Retype every line of the data, keeping each word exactly.

#####

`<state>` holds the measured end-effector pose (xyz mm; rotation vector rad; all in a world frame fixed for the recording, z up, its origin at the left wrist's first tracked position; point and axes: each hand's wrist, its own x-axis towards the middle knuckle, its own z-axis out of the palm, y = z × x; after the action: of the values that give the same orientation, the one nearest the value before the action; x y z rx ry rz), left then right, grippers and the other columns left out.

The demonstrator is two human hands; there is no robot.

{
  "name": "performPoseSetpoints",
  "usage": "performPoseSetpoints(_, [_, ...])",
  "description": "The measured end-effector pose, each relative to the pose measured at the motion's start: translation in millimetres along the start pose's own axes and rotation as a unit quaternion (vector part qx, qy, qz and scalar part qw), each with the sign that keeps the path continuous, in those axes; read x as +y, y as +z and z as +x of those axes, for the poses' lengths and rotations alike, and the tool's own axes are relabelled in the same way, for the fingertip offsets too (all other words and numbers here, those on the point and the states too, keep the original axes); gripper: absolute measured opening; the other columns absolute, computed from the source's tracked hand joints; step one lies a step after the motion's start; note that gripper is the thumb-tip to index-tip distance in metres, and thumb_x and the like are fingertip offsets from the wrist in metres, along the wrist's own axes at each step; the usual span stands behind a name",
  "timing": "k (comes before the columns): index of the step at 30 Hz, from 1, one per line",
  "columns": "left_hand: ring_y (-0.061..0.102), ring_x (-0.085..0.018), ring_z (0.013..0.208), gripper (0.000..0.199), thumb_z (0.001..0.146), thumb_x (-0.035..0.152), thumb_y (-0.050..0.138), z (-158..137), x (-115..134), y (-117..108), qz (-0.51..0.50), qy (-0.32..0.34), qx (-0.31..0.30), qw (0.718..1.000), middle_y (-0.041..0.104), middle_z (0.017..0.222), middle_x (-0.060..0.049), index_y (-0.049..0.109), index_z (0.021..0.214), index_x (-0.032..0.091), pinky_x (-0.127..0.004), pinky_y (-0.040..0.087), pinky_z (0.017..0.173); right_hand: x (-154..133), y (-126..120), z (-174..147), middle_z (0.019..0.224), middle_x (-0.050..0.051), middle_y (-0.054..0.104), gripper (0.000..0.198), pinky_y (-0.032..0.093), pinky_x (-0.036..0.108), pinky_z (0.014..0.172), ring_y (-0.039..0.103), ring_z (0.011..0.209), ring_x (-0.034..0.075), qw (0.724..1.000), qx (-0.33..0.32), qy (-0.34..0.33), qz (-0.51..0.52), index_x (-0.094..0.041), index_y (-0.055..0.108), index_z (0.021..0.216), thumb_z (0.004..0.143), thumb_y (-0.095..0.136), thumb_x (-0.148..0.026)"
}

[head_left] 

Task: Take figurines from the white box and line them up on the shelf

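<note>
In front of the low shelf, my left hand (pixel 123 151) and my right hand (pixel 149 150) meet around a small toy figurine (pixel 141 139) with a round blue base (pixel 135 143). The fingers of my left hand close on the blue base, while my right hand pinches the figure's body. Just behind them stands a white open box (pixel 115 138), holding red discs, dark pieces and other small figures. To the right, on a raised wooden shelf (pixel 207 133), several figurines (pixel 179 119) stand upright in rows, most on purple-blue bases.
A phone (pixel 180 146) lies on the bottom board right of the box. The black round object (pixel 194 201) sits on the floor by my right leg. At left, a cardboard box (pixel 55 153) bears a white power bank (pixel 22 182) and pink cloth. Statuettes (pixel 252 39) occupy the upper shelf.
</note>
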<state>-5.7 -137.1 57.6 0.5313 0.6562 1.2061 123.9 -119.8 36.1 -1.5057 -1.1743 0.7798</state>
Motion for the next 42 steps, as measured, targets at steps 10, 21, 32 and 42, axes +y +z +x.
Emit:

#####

# Answer box
`<state>` holds the measured end-effector pose (xyz mm; rotation vector rad; all in a world frame fixed for the recording, z up, its origin at the left wrist's first tracked position; point and axes: each hand's wrist, its own x-axis towards the middle knuckle, its own z-axis out of the palm, y = z × x; after the action: of the values that give the same orientation, the one nearest the value before the action; x y z rx ry rz), left then right, grippers and the other columns left out.

The demonstrator is two human hands; there is no robot.

{
  "name": "performPoseSetpoints",
  "usage": "performPoseSetpoints(_, [_, ...])",
  "description": "The measured end-effector pose, each relative to the pose measured at the motion's start: translation in millimetres along the start pose's own axes and rotation as a unit quaternion (vector part qx, qy, qz and scalar part qw), each with the sign that keeps the path continuous, in those axes; read x as +y, y as +z and z as +x of those axes, for the poses' lengths and rotations alike, and the tool's own axes are relabelled in the same way, for the fingertip offsets too (all other words and numbers here, those on the point and the states too, keep the original axes); gripper: absolute measured opening; the other columns absolute, computed from the source's tracked hand joints; step one lies a step after the motion's start; note that gripper is the thumb-tip to index-tip distance in metres, and thumb_x and the like are fingertip offsets from the wrist in metres, along the wrist's own axes at each step; the usual span stands behind a name",
  "timing": "k (comes before the columns): index of the step at 30 Hz, from 1, one per line",
  "columns": "left_hand: ring_y (-0.061..0.102), ring_x (-0.085..0.018), ring_z (0.013..0.208), gripper (0.000..0.199), thumb_z (0.001..0.146), thumb_x (-0.035..0.152), thumb_y (-0.050..0.138), z (-158..137), x (-115..134), y (-117..108), qz (-0.51..0.50), qy (-0.32..0.34), qx (-0.31..0.30), qw (0.718..1.000), middle_y (-0.041..0.104), middle_z (0.017..0.222), middle_x (-0.060..0.049), index_y (-0.049..0.109), index_z (0.021..0.214), index_x (-0.032..0.091), pinky_x (-0.127..0.004), pinky_y (-0.040..0.087), pinky_z (0.017..0.173); right_hand: x (-154..133), y (-126..120), z (-174..147), middle_z (0.019..0.224), middle_x (-0.050..0.051), middle_y (-0.054..0.104), gripper (0.000..0.198), pinky_y (-0.032..0.093), pinky_x (-0.036..0.108), pinky_z (0.014..0.172), ring_y (-0.039..0.103), ring_z (0.011..0.209), ring_x (-0.034..0.075), qw (0.724..1.000), qx (-0.33..0.32), qy (-0.34..0.33), qz (-0.51..0.52), index_x (-0.094..0.041), index_y (-0.055..0.108), index_z (0.021..0.216), thumb_z (0.004..0.143), thumb_y (-0.095..0.136), thumb_x (-0.148..0.026)"
}

[head_left] 

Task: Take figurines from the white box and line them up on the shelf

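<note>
In front of the low shelf, my left hand (pixel 123 151) and my right hand (pixel 149 150) meet around a small toy figurine (pixel 141 139) with a round blue base (pixel 135 143). The fingers of my left hand close on the blue base, while my right hand pinches the figure's body. Just behind them stands a white open box (pixel 115 138), holding red discs, dark pieces and other small figures. To the right, on a raised wooden shelf (pixel 207 133), several figurines (pixel 179 119) stand upright in rows, most on purple-blue bases.
A phone (pixel 180 146) lies on the bottom board right of the box. The black round object (pixel 194 201) sits on the floor by my right leg. At left, a cardboard box (pixel 55 153) bears a white power bank (pixel 22 182) and pink cloth. Statuettes (pixel 252 39) occupy the upper shelf.
</note>
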<state>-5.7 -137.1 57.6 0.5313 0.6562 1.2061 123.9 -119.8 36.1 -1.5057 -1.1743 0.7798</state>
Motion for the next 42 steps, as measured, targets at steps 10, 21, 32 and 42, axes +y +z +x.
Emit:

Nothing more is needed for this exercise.